● Task item
As the answer, set down the lines below from the one containing "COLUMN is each" through the one containing "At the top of", exactly and inclusively, and no others.

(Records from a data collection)
---------------

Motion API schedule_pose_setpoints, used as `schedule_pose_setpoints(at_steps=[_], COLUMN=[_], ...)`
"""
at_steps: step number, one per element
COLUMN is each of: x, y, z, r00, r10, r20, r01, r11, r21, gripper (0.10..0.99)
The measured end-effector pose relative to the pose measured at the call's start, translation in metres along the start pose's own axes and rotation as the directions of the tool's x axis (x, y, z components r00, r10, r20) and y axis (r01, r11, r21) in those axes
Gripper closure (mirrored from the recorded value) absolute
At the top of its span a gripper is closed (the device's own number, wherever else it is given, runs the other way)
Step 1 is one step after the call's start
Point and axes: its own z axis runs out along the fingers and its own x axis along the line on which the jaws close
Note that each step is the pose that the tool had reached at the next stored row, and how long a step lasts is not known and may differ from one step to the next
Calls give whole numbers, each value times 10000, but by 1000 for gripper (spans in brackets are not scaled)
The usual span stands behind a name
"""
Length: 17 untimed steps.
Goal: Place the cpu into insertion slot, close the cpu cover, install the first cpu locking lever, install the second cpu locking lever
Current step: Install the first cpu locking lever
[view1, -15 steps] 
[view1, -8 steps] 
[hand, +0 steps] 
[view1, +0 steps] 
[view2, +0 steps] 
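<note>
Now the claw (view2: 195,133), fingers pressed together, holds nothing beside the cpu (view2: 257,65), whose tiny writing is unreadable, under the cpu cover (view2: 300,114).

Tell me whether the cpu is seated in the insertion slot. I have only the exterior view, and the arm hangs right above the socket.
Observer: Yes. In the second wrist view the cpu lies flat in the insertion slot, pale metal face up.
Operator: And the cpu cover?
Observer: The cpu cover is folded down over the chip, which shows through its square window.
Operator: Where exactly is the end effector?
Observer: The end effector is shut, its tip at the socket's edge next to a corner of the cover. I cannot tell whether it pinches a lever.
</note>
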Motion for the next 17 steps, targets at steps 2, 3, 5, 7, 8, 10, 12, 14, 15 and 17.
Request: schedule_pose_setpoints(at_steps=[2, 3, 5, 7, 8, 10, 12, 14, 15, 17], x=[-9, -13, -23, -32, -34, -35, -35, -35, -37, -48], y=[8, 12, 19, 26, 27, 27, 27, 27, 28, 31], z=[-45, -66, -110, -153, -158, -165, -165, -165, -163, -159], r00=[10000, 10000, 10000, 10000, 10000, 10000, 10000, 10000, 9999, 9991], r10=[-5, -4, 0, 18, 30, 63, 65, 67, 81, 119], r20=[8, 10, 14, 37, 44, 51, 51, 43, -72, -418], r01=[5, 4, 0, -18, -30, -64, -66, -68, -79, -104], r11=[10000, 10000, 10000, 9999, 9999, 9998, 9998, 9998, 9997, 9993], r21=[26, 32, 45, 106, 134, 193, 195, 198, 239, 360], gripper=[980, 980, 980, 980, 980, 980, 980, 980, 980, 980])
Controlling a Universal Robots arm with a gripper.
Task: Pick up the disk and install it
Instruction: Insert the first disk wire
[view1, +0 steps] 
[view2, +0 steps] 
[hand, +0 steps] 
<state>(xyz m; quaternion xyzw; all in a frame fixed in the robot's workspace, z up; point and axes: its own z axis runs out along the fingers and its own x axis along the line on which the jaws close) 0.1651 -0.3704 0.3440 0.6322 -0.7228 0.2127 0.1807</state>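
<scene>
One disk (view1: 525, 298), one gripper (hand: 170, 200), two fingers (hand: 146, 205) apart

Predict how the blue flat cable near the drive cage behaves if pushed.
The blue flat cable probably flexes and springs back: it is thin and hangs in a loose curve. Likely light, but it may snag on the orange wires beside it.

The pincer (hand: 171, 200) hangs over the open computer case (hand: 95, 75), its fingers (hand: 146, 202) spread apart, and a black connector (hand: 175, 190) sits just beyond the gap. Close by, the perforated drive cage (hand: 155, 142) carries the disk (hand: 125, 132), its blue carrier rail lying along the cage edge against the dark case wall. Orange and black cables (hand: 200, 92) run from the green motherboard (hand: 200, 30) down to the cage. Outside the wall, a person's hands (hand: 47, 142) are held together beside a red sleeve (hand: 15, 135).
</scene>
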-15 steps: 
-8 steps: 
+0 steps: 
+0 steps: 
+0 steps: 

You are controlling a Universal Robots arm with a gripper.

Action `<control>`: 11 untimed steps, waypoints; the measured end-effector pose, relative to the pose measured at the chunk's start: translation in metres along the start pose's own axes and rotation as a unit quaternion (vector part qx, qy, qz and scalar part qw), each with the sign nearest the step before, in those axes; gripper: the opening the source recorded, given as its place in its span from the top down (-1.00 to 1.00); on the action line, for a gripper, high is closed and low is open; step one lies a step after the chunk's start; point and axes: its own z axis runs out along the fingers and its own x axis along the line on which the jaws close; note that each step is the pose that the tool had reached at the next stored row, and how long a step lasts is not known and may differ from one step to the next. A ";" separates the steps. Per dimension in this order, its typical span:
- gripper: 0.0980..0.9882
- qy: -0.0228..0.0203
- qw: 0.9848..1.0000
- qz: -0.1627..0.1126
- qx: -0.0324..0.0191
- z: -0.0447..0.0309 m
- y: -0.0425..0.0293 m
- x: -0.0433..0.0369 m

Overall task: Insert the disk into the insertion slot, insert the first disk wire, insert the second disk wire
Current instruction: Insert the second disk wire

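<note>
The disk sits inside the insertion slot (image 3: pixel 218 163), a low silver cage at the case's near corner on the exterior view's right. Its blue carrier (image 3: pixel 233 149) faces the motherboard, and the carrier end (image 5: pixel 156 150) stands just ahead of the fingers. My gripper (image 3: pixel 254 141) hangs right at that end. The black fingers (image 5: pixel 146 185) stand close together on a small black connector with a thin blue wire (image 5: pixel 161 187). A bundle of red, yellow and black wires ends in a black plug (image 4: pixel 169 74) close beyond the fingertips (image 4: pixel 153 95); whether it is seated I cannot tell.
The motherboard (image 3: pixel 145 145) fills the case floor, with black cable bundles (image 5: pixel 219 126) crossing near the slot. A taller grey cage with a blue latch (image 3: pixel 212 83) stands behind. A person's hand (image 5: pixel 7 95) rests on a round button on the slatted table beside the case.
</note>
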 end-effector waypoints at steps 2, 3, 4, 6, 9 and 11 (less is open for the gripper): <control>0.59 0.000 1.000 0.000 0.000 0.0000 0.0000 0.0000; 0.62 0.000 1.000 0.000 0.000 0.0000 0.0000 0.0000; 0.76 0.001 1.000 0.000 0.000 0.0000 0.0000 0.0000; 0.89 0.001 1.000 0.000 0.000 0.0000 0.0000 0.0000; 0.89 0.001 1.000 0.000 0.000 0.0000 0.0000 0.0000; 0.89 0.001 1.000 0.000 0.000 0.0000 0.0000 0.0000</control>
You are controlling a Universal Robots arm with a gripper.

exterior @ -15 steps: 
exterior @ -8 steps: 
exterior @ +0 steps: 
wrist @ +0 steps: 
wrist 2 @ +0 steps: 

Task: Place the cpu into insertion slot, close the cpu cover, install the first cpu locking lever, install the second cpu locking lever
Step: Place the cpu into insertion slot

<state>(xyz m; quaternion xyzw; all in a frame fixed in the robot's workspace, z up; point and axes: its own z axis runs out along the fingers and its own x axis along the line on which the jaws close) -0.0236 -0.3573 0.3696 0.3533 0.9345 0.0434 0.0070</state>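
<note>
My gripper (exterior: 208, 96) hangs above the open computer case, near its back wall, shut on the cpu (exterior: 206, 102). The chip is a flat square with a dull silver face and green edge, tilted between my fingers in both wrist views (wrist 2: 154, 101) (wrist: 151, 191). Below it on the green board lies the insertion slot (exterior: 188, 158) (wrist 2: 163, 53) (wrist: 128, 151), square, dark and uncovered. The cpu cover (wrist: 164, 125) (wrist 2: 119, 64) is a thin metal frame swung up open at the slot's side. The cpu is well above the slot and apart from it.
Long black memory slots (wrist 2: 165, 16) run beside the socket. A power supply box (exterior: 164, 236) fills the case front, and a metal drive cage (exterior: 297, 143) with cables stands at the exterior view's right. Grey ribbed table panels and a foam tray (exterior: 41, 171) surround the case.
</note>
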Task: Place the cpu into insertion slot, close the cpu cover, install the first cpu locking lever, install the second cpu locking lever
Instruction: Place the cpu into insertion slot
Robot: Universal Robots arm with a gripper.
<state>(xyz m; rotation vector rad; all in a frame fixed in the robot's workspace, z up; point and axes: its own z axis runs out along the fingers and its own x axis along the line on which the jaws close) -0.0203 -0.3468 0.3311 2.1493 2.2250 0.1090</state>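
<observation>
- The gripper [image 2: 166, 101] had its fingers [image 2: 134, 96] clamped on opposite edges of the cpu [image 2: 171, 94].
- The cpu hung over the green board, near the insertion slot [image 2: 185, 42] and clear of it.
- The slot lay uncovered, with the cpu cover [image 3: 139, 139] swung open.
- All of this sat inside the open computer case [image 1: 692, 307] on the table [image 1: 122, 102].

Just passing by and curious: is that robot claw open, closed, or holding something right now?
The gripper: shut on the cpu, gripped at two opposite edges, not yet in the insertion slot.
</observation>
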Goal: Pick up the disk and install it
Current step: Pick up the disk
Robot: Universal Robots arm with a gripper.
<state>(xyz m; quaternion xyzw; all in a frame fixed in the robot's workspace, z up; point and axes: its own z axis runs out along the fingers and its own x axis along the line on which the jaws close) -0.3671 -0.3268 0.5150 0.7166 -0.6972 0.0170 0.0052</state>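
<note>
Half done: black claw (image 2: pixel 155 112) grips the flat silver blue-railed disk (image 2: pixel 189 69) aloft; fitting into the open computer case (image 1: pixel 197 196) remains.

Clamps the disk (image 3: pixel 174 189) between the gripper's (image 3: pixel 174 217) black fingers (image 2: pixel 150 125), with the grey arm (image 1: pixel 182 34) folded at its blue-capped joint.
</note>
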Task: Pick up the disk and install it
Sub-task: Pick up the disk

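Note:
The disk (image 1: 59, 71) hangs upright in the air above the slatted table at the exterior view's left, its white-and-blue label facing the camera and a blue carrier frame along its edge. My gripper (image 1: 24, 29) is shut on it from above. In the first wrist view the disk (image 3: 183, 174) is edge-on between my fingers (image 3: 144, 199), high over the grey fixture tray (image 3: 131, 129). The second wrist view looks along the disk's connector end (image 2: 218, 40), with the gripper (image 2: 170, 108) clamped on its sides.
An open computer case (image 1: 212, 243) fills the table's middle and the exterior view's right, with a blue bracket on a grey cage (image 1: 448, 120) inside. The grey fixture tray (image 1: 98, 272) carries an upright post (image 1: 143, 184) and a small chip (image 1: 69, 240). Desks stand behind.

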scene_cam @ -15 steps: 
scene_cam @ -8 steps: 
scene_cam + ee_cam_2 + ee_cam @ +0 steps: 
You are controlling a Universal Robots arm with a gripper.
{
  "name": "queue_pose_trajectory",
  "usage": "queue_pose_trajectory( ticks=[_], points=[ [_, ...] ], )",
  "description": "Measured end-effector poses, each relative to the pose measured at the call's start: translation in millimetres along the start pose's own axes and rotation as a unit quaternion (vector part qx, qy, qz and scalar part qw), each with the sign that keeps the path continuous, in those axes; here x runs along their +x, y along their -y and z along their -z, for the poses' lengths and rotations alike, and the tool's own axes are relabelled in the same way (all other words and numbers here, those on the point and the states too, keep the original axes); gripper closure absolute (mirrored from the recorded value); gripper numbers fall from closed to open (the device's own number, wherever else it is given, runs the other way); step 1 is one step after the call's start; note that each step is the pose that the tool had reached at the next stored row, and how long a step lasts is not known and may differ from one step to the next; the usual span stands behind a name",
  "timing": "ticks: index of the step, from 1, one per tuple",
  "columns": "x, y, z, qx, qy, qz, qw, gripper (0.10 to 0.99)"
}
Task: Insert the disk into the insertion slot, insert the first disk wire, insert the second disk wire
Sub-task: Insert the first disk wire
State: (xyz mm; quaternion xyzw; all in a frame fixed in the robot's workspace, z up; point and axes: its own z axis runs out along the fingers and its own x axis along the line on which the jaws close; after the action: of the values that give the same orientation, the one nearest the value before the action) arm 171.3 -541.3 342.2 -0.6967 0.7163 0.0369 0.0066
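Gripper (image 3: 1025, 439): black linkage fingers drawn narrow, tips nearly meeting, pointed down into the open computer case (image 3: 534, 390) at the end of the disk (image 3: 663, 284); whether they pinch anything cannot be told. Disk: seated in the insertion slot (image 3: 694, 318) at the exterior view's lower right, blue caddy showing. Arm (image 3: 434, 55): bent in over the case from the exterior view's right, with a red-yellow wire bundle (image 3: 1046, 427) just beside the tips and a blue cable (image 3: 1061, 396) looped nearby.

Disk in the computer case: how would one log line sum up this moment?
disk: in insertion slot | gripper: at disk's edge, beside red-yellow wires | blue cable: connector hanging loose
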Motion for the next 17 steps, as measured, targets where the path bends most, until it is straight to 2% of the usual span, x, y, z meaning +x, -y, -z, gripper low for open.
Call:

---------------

● Task response
COLUMN is each of: x, y, z, r00, r10, r20, r01, r11, r21, gripper (0.10..0.99)
The measured end-effector pose relative to the pose measured at the call's start, translation in metres along the start pose's own axes and rotation as the directions of the tool's x axis (x, y, z components r00, r10, r20) and y axis (r01, r11, r21) in those axes
Gripper closure (mirrored from the recorded value) absolute
At the top of its span a gripper is closed (the device's own number, wherever else it is given, runs the other way)

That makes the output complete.